Creating A Media Personality Out Of A Media Figure: Emma Gilbey Keller’s Essay On Bill Keller


In case you were wondering what the wife of the soon-to-be-former New York Times executive editor Bill Keller thinks about his resignation (And who hasn’t?), Vanity Fair is here to help. The magazine gave Emma Gilbey Keller a bit of real estate to write about how her husband’s occupation has impacted life her life as well as those of their two daughters, Alice and Molly.

She writes:

This—this knitting of headlines and family dramas—has turned my memories into a composite of what’s happened both inside and outside of our house. Four years ago this month, I remember standing in a Long Island field, watching Alice ride as I dialed Bill in South Africa. He was there with Molly, and they were waiting to meet Nelson Mandela—but the purpose of my call was to tell Bill his mother had just died.

Here’s more:

We did go to India this past March, and the Times reporters were released. We celebrated the news with a raucous dinner in Delhi, before going back to the hotel—and back to the “news” that Molly had food poisoning. She missed seeing the Taj Mahal, as she was too ill—but she did become Twitter buddies with India correspondent Lydia Polgreen.

Which would you rather?

I suppose Vanity Fair readers might be the sort to be interested in the family life and personal musings of Bill Keller and his wife, as well as the type of readership for whom someone like Keller is something of a celebrity, his personal life being as newsworthy as his professional choices.

I’m not a Vanity Fair reader so while I understand, somewhat, the interest, I find Gilbey Keller’s piece indicative of something that troubles me about those in media, even though, by covering it, I’m a part of the problem. The angst!

The fact is that Gilbey Keller’s piece, while interesting and moving, sure, isn’t just one wife’s look at her husband’s work and its impact on their family. It’s a piece about a well-known man with a well-known job whose family is now also known.
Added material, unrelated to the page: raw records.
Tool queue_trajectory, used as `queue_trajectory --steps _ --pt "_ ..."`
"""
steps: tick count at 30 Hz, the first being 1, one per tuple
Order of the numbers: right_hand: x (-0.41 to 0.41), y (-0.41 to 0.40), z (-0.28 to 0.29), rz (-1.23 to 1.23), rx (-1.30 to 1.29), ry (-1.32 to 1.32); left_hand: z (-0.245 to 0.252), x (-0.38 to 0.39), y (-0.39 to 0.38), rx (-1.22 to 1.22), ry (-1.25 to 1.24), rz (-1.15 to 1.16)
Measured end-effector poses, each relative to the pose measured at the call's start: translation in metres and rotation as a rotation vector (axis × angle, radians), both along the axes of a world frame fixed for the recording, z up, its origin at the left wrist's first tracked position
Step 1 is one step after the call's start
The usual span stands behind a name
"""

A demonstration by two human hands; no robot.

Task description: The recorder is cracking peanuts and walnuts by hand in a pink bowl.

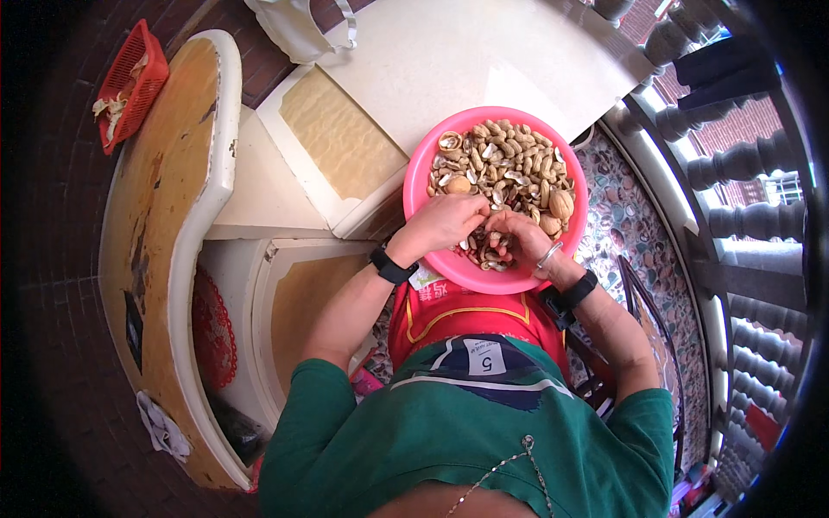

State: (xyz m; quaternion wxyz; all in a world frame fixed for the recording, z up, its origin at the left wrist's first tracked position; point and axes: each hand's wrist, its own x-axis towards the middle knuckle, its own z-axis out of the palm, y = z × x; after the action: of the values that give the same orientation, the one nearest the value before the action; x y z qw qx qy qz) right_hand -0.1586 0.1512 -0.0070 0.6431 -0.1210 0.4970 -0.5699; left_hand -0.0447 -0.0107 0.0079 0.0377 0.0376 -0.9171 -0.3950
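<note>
A pink plastic basin (414,168) sits at my lap, holding unshelled peanuts (515,146), loose shells and reddish kernels. Walnuts (561,204) lie among them at the right, and a broken walnut shell (449,141) is at the upper left. My left hand (447,221) reaches over the near left rim, its fingers bent together above the nuts. Close beside it, my right hand (521,236) is curled, palm partly turned up, over the kernels and shells. What lies between the fingers of either hand is too small to make out. Dark bands circle both wrists.
White cabinets with tan panels (343,133) stand at the left, under a worn wooden top (158,194). A red plastic basket (133,84) with scraps sits at the upper left. A white bag (291,29) lies at the back. The stone balustrade (738,162) runs along the right.
</note>
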Motion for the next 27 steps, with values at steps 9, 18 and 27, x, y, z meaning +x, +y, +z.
queue_trajectory --steps 9,18,27 --pt "0.002 0.001 -0.005 0.015 -0.031 -0.007 0.01 0.002 0.009 -0.343 -0.33 -0.239" --pt "0.0 0.001 -0.009 0.007 -0.049 -0.061 0.004 0.003 0.01 -0.358 -0.27 -0.154" --pt "0.003 0.0 -0.011 0.03 -0.058 0.052 0.004 0.002 0.008 -0.258 -0.148 -0.015"
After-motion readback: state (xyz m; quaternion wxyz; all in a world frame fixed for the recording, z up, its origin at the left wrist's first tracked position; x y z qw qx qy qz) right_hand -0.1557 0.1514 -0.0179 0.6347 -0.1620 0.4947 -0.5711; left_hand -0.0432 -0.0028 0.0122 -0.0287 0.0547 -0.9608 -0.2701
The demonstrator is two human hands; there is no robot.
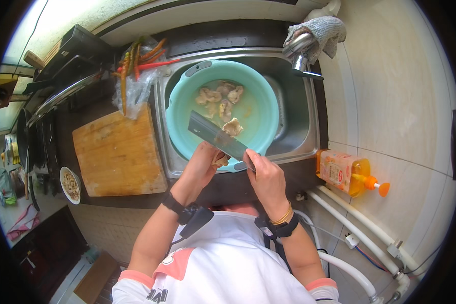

While it is pleasant and satisfying and sometimes even educational to be able to glimpse into the lives of others – especially people who have the opportunity to travel to exotic locales where their children can contract food poisoning someplace other than the Muncie, Indiana Best Western – that’s not all that’s playing out in this particular article. The article also acts as a move that, whether calculated or not, serves to bolster the idea that those in the media, like Bill Keller, are included in our nation’s ever expanding definition of celebrity. That way, when they churn out articles about, say, how they think Twitter renders a person stupid or when they cast judgment on other news sources or even when they seek to malign this nation’s most beloved past-time – the rabid consumption of kitten videos – they do so from a position of knowledge and authority. And while I’d be somewhat keen on learning about Keller’s take on, say, running a paper, I’m not sure I’m particularly interested in his personal musings about a social network tool he, apparently, refuses to use to its full newsgathering potential. That is, I’m not interested in such an article beyond how it 1) reflects on his (and it was, indeed, “his”) paper’s reporting and 2) acts as an ironic and most likely highly calculated means of giving his New York Times column even more attention across social media platforms.

While my fellow Mediaite editors and I cover (and, for the most part, relish in covering) the fallout from the media industry’s and political sphere’s most bloated egos, it rings hollow to attempt to fashion an editor of a paper devoted to presenting “all the news that’s fit to print” as a personality in his own right – with his family and his oddly personal attacks on fellow media figures also playing a part in his celebrity.

I don’t necessarily want to know Bill Keller’s, nor new executive editor Jill Abramson’s, political leanings. That shouldn’t factor into the paper’s coverage, nor in the journalism of its individual reporters. And I don’t care much to hear either wax on about their thoughts regarding social media, particularly since I should be able to tell this from the manner in which their paper and web properties utilize or fail to utilize outlets like Twitter. I want the product to speak for itself, regardless of the person behind it.

Still, it would be cool to be able to tell people that my daughter happened to be Twitter buds with India correspondent Lydia Polgreen.

Of course, now that Keller can write op-ed pieces freely without carrying the weight and reputation of the paper on his shoulders, I’ll be more open to his musings. While probably vehemently disagreeing with his take on most things related to the changing ways we consume and share media.